Your goal → Output exactly the lines below, starting with the line that has "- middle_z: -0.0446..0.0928" and going on through the line that has "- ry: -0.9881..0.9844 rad", both included, and no other lines.

(Exercise input begins)

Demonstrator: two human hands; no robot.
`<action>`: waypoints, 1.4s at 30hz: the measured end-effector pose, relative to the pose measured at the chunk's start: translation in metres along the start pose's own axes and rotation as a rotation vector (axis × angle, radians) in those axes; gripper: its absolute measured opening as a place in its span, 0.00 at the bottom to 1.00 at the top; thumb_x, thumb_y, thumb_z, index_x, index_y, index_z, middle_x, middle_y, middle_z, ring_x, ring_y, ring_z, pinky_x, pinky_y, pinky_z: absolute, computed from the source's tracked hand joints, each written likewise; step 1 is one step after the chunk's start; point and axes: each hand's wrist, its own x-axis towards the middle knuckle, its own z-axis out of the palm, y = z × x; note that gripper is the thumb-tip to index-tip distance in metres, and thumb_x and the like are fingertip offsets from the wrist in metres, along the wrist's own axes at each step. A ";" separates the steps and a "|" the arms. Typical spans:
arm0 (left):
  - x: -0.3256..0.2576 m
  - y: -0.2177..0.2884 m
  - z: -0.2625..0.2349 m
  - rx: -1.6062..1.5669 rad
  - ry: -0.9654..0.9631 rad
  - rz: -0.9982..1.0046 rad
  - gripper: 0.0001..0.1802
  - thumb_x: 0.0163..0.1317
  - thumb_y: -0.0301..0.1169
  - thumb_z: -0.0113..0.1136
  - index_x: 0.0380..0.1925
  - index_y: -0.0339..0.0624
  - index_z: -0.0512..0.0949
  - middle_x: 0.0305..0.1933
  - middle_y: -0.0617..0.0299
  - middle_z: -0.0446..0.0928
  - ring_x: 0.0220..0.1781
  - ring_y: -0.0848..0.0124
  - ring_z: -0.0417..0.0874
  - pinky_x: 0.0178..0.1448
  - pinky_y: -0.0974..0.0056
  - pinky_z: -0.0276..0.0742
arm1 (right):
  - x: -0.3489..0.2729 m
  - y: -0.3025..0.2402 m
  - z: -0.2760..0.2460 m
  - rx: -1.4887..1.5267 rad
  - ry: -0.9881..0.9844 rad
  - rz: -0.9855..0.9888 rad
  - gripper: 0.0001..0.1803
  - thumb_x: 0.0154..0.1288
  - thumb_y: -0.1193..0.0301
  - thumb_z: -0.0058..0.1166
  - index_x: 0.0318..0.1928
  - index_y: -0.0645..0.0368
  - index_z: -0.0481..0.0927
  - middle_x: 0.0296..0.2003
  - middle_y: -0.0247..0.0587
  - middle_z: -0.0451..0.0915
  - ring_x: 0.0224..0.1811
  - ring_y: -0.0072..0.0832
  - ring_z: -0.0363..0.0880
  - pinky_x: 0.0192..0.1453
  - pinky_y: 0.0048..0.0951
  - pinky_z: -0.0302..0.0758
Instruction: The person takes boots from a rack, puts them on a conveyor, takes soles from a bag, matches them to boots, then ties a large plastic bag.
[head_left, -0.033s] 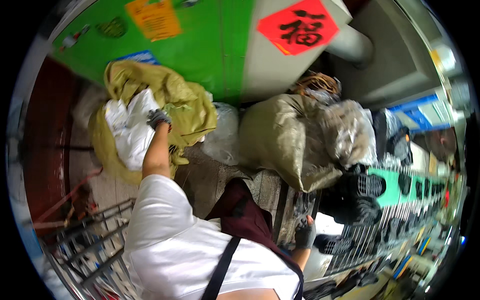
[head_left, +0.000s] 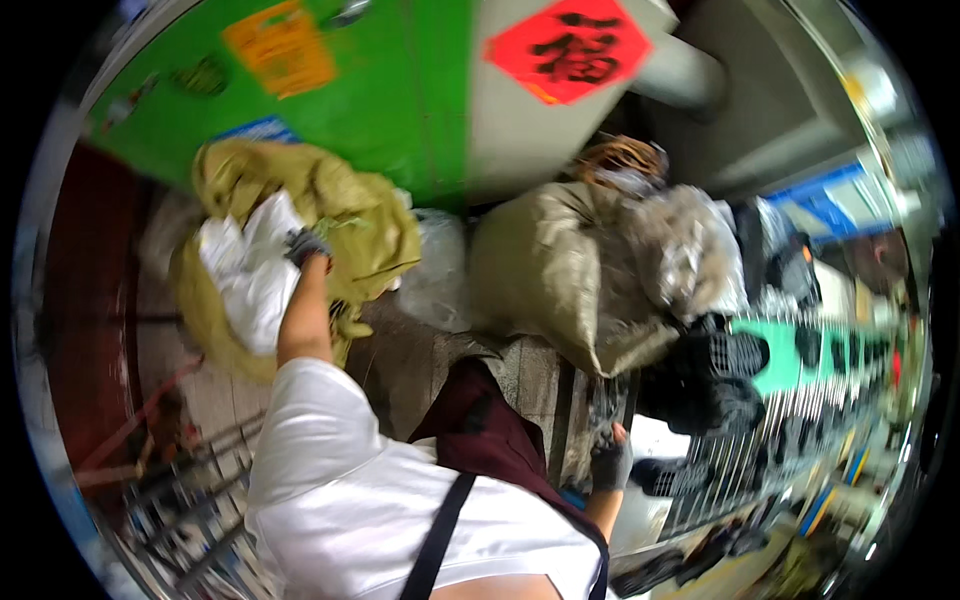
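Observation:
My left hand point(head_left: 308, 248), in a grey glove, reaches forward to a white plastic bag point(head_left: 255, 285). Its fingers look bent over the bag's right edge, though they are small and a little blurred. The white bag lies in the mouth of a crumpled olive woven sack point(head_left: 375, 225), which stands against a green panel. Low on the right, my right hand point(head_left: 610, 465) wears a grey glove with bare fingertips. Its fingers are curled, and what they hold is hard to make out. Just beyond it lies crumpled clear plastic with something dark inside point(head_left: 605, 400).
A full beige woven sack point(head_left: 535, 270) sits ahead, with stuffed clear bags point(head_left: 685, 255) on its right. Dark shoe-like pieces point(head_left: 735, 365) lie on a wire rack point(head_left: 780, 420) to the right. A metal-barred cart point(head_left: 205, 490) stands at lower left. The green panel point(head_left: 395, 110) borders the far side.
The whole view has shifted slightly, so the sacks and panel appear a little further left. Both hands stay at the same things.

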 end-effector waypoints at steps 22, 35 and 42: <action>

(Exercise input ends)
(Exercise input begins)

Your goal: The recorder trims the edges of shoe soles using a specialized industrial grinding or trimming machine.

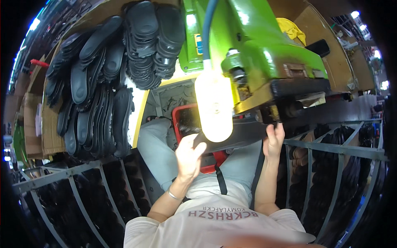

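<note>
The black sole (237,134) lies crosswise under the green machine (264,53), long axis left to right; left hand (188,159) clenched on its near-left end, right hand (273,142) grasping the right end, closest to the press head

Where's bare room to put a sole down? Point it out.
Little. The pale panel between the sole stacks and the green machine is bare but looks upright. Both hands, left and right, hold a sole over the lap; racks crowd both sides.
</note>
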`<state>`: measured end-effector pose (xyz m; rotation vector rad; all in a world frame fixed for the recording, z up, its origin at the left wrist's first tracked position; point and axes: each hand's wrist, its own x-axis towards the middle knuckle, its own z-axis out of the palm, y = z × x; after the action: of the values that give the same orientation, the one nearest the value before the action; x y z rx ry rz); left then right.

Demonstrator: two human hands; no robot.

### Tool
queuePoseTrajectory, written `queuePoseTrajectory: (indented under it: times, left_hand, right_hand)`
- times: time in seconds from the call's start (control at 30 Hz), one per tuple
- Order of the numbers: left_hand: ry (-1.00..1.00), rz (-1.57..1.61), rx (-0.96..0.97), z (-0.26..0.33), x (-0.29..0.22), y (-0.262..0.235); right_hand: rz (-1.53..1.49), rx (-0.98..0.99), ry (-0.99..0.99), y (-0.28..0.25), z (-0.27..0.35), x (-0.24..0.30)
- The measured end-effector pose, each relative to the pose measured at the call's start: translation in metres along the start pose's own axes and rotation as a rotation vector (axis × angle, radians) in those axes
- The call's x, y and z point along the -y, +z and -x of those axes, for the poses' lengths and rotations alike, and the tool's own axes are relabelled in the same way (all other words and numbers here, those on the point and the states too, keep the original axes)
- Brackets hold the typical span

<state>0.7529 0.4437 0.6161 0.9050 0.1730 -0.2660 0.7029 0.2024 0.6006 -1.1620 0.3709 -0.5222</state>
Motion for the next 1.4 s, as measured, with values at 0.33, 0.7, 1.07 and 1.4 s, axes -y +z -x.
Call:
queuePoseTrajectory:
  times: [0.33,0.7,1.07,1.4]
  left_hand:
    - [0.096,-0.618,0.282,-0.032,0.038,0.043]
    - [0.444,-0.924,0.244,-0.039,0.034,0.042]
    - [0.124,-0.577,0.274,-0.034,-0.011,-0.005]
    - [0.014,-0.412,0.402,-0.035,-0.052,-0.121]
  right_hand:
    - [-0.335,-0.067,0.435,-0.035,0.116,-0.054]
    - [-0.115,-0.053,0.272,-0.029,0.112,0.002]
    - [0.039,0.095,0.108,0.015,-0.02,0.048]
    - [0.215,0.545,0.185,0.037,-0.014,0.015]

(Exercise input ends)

Exercise output →
  - middle_z: -0.0446..0.0928
  - ring_x: 0.0220..0.1781
  - ring_y: -0.0848..0.0124
  - ring_z: -0.0417..0.0874
  - pinky_x: 0.0178..0.1448
  - pinky_y: -0.0974..0.0056
  - pinky_z: -0.0276..0.0742
arm1 (right):
  - x: -0.3489..0.2729 m
  - y: -0.3025..0.2402 m
  - z: -0.2760..0.2460 m
  - rx: -1.4887..1.5267 rad
  - ry: -0.9881..0.9844 rad

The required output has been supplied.